• **Work item**
How many lines in the records below hold the string "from"? Please answer with the number and nothing more.

• **Records provided**

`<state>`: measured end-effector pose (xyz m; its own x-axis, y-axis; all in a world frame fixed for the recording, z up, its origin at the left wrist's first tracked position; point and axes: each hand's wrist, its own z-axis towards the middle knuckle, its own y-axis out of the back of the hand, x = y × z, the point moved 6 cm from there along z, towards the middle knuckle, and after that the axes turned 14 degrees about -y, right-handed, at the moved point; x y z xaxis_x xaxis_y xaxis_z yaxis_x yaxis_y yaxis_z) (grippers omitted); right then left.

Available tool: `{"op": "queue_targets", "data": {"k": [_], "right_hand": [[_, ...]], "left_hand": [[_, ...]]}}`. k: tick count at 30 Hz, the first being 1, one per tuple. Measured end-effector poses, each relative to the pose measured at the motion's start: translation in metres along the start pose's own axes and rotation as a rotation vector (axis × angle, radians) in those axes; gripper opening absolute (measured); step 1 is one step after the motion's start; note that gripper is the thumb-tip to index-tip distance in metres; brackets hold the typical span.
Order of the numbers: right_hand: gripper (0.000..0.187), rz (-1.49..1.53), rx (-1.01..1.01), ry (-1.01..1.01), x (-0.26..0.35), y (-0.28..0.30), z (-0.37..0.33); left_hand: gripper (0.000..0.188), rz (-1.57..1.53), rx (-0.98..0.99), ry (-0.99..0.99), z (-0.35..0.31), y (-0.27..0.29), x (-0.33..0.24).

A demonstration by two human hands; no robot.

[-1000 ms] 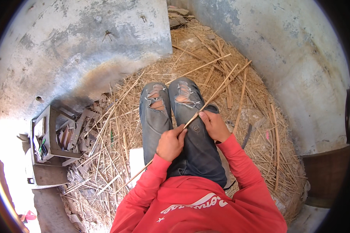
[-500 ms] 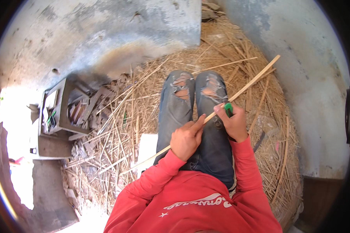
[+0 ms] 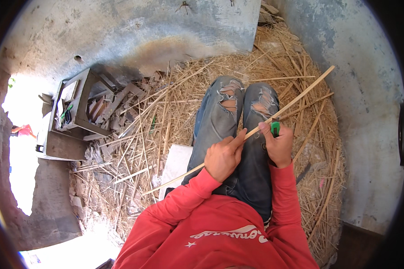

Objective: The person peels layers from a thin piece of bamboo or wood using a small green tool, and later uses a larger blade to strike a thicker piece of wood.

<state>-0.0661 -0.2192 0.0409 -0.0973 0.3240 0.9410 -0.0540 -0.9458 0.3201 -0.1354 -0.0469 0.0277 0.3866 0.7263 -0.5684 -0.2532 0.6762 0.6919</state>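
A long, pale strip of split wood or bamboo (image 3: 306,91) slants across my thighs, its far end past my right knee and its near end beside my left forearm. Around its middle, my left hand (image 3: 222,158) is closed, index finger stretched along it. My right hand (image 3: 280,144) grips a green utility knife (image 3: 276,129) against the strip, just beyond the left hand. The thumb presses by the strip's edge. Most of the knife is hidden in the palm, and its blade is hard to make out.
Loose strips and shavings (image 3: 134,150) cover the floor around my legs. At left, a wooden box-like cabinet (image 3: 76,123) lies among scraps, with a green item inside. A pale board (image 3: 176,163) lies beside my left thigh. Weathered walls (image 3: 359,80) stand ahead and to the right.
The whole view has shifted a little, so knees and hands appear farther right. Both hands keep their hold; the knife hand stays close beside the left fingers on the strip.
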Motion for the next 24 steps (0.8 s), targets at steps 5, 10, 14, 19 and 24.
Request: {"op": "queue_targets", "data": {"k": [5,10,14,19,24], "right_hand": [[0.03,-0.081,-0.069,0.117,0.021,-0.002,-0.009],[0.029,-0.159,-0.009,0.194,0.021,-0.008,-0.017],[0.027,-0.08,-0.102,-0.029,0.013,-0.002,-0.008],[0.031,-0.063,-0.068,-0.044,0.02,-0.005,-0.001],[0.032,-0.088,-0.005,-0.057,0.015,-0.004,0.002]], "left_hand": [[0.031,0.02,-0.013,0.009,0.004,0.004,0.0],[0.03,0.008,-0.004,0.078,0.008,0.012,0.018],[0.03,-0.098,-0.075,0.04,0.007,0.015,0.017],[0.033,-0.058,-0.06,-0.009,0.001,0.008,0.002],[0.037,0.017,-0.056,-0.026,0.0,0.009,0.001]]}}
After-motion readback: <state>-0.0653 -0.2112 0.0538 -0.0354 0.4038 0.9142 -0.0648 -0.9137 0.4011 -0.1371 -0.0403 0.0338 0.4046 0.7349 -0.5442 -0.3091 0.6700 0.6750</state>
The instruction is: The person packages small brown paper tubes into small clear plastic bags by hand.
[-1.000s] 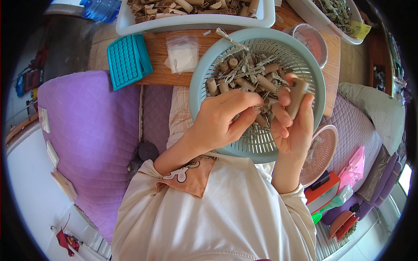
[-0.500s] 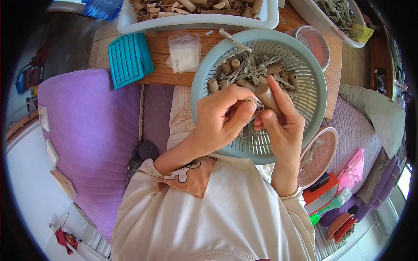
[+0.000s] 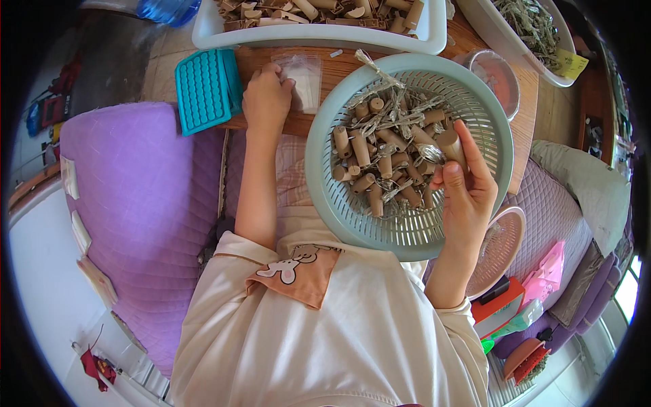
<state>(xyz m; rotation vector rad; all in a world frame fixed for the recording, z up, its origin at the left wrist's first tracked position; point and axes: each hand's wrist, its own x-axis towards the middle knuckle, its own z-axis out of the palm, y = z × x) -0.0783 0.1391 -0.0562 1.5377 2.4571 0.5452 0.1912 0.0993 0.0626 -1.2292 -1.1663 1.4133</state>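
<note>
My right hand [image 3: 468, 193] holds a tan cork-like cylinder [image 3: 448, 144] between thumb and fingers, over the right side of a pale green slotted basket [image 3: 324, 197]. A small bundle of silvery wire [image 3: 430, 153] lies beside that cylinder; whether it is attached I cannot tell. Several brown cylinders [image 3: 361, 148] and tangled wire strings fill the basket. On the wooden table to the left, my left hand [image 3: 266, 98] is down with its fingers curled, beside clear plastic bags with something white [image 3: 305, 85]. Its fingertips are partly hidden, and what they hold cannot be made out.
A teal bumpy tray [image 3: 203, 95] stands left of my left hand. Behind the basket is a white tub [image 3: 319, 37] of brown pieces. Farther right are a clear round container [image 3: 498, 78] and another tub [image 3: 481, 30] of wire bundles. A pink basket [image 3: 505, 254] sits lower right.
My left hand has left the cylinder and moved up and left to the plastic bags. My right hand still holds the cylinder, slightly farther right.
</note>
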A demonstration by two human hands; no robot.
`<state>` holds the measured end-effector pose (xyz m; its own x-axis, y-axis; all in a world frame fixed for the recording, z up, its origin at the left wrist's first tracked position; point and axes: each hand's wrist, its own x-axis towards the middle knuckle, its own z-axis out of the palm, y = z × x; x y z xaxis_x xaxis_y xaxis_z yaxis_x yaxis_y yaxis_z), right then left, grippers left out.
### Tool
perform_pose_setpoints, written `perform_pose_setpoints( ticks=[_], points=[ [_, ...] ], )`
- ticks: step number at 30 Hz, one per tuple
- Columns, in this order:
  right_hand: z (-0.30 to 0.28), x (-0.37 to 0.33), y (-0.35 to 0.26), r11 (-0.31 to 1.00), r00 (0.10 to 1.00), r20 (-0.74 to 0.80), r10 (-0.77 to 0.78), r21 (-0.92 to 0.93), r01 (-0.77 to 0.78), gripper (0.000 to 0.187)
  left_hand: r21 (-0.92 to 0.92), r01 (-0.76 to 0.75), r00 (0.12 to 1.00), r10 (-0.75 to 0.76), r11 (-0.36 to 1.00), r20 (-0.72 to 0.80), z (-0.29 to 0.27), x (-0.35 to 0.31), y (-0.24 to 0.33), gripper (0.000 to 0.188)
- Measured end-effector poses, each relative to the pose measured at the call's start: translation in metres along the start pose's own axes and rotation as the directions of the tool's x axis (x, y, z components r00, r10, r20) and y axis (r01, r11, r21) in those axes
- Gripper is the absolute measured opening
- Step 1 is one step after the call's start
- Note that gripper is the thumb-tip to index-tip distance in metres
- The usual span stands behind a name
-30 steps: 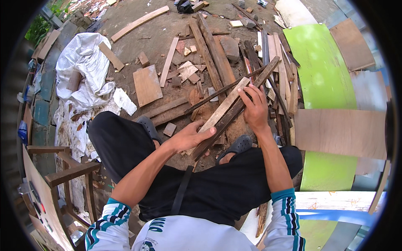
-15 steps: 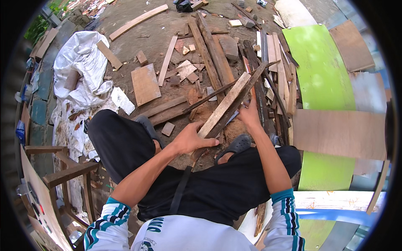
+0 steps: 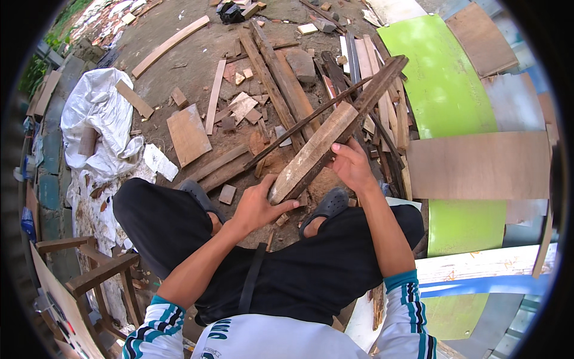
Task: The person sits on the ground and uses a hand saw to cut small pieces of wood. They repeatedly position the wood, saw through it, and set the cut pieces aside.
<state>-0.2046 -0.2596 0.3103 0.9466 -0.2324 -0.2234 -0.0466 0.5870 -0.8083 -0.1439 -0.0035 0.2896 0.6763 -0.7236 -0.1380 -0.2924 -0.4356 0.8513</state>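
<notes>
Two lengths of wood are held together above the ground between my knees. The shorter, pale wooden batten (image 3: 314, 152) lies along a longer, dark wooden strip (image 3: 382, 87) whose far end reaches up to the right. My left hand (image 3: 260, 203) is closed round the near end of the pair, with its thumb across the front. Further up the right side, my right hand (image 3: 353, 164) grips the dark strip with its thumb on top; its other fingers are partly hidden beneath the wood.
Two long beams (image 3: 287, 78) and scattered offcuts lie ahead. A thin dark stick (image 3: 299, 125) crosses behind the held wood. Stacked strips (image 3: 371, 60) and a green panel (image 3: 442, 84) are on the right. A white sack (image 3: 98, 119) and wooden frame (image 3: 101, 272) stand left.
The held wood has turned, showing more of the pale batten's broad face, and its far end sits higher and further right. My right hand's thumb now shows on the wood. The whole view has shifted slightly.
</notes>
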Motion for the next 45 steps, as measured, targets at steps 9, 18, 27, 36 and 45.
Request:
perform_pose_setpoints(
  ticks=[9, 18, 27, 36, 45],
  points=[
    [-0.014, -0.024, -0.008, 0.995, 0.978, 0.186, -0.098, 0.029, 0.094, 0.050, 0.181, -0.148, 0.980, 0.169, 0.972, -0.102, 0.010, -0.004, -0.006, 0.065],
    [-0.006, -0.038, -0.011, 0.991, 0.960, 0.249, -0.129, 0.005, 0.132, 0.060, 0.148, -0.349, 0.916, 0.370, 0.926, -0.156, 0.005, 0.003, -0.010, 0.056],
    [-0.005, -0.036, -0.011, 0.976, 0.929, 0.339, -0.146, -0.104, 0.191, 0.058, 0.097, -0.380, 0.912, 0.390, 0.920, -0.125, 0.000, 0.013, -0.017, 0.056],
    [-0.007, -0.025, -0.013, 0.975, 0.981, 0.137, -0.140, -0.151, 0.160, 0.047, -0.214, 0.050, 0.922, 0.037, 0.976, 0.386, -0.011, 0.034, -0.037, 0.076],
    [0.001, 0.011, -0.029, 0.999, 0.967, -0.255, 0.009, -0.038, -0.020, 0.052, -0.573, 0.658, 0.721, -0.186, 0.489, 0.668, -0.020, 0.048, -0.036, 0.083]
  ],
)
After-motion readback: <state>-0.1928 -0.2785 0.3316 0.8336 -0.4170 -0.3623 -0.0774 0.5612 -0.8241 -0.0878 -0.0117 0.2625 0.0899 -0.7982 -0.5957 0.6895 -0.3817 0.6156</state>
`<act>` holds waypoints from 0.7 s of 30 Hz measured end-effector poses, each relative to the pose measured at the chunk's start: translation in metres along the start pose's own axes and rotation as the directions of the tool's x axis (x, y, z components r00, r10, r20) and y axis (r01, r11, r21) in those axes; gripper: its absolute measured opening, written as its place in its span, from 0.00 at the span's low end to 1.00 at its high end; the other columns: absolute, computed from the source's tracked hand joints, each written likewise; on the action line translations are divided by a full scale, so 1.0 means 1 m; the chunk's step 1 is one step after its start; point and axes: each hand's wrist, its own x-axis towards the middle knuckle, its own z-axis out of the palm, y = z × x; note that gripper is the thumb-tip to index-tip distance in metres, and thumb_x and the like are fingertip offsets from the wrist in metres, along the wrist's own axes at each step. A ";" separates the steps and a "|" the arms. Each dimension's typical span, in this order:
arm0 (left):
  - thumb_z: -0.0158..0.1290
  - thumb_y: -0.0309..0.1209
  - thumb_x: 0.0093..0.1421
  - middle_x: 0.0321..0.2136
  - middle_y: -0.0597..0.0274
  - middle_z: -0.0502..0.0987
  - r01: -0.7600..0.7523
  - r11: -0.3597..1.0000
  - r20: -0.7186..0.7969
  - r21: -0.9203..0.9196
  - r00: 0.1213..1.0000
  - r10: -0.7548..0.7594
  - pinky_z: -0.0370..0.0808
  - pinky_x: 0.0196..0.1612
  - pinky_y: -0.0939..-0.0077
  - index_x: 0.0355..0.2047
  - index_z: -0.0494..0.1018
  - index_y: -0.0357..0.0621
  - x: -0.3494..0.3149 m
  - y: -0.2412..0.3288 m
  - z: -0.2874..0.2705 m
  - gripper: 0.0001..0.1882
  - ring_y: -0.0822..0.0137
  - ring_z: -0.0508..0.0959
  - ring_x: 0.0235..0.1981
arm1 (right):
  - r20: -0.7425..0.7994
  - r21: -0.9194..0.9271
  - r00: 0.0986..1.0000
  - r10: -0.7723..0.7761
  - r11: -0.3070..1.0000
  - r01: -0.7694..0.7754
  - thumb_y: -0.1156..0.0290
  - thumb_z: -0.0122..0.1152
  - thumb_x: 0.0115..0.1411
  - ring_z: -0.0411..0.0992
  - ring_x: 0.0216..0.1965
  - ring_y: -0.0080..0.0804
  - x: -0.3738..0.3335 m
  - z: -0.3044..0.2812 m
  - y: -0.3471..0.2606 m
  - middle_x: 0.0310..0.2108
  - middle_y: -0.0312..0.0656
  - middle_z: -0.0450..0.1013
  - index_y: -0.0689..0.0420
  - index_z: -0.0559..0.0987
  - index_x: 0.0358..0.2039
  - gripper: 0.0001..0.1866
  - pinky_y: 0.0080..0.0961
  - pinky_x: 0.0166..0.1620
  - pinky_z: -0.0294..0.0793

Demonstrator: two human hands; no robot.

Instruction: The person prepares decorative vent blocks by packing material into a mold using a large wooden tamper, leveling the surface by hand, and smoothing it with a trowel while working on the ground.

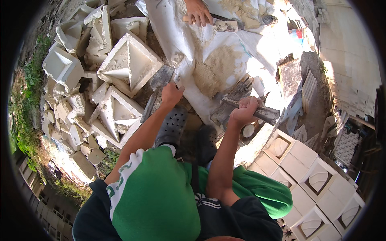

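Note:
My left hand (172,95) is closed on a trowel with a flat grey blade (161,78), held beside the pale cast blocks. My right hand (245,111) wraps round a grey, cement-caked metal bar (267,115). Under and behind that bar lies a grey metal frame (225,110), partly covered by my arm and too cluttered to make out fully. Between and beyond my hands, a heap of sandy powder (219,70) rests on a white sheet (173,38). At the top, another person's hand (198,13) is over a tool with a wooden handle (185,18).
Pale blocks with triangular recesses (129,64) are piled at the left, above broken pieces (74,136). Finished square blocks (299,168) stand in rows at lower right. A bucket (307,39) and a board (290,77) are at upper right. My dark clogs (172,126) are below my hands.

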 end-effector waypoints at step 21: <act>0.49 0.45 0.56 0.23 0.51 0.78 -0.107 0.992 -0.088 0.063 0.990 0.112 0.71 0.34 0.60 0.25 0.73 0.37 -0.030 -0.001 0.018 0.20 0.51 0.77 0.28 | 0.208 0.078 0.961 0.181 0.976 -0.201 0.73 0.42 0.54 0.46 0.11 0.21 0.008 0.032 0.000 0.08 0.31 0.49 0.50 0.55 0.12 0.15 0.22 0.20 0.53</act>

• **Reply**
3